Demorou, mas decolou!

O mais recente thriller da Netflix não é daquelas produções de mistério que apanham os assinantes daquele jeito!

É confortável afirmar que a narrativa de Fique Comigo começa um tanto desestimulante. Introduzindo o trio de protagonistas de maneira apenas burocrática. Esse início que não se mostrava nada promissor começa a ganhar mais corpo e propulsão no quarto episódio, quando testemunharemos Megan e o detetive Broome frente a frente, ambos na mesma caçada para encontrar Stewart Green (Rod Hunt).

Dali em diante, vemos a série produzida pela Netflix decolar!

Quanto mais embaraçado vai ficando, mais atraente torna-se a narrativa, que segue ao mesmo tempo aprofundando nas angústias do trio titular. Enquanto um tenta esconder o passado para proteger aqueles que ama, outro almeja se lembrar o que realmente aconteceu quase duas décadas atrás. Além do investigador que quer solucionar o caso dos desaparecimentos contínuos que ocorrem sempre na mesma data.

O investigador

Dentre os três personagens centrais que movimentam a história sempre para a frente, é mais do que necessário destacar o papel do policial de investigação DS Broome, interpretado com muita competência pelo ator norte-irlandês James Nesbitt, que fisicamente é muito parecido com o ator americano Titus Welliver.

James Nesbitt apresentou um personagem que poderia fazer o papel do típico investigador que já trabalha faz tempo na força policial, cansado e irritado, que não consegue caminhar lado a lado com os novos tempos e suas mudanças dentro do sistema de trabalho. No entanto, observamos que com o avanço da trama vão aparecendo nuances muito bem-vindas que só aproximam o assinante da plataforma Netflix desse suspense dramático.

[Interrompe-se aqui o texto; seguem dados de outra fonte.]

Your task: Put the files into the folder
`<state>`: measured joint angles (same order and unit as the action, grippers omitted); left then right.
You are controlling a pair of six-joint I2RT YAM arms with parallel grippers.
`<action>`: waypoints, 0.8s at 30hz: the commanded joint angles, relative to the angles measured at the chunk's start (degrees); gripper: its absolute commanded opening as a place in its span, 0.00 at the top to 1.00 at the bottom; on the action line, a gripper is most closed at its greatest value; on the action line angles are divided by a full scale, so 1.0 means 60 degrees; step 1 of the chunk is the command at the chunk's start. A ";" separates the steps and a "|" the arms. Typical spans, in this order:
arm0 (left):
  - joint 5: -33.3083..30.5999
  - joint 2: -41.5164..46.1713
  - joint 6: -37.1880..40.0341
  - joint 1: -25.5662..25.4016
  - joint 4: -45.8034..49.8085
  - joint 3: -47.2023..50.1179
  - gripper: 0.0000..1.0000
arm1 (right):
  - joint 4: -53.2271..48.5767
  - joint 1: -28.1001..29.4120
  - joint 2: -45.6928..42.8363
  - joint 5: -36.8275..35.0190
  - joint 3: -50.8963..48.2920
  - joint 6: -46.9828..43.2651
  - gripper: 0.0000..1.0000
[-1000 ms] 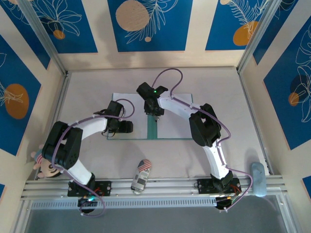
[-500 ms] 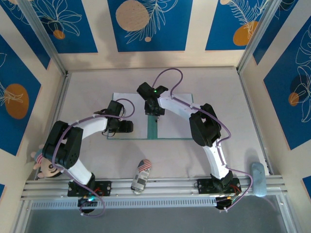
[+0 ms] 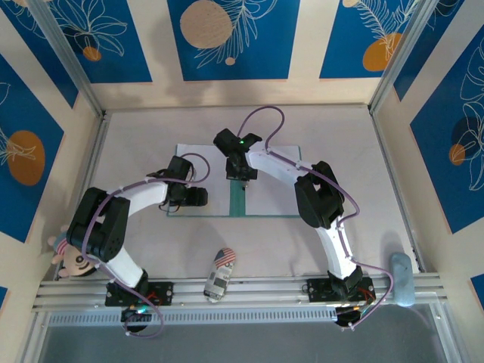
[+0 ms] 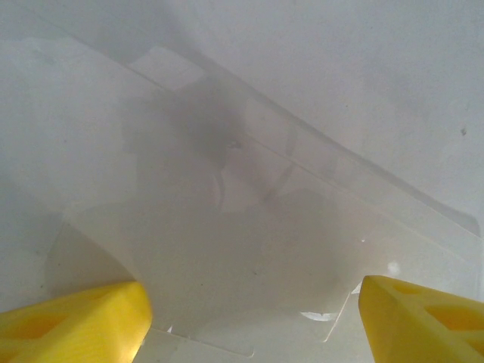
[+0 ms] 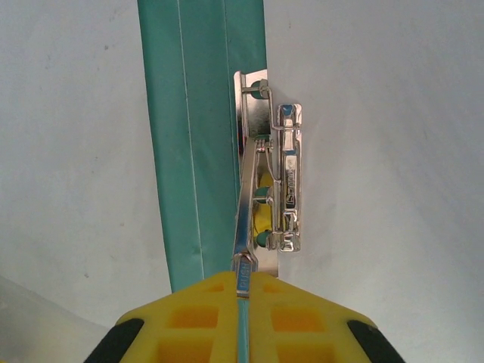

Particularmente, vemos no capítulo derradeiro de Fique Comigo, aquele que figura como o momento mais marcante do ator de 56 anos de idade em cena. Ao lado da atriz Sarah Parish, que faz o papel da gerente da boate Lorraine, presenciaremos o mundo do investigador ruir diante de seus olhos, enfraquecendo seu espírito; mas que ainda encontrou forças para resistir, e novamente sentir o baque de ter que testemunhar o fim de um sonho que resgatou o melhor que havia dentro dele. Simplesmente devastador.

Feminino deformado

Apenas quando nos aproximamos da parte final desta primeira temporada de Fique Comigo que percebemos qual era o objetivo intencionado.

Claro que podemos afirmar que desde os primeiros momentos desta parte introdutória, soubemos da relação tóxica do fotógrafo Ray, papel do galã Richard Armitage, para com sua paixão do passado Megan.

Contudo, só sentiremos todo o impacto pretendido no oitavo e último episódio, quando a série resolve argumentar de modo definitivo qual é o resultado da violência masculina no íntimo da mulher.

Repetindo outras produções, como por exemplo: O Homem Invisível (2020) de Leigh Whannell; Noite Passada em Soho (2021) de Edgar Wright; além da série espanhola da Netflix O Inocente (2021), que do mesmo modo como Fique Comigo, também é baseada em uma adaptação literária de Harlan Coben.

É prático afirmar que esta série britânica não dispõe dos mesmos predicados vistos no longa de Leigh Whannell, ou mesmo na brutal e tensa narrativa de O Inocente, ainda assim, tem a sorte de ter no elenco alguns atores que se mostraram capazes de elevar o patamar deste enredo que transitou competentemente pelo mistério, mas que mirou uma reflexão que continua relevante nos dias atuais.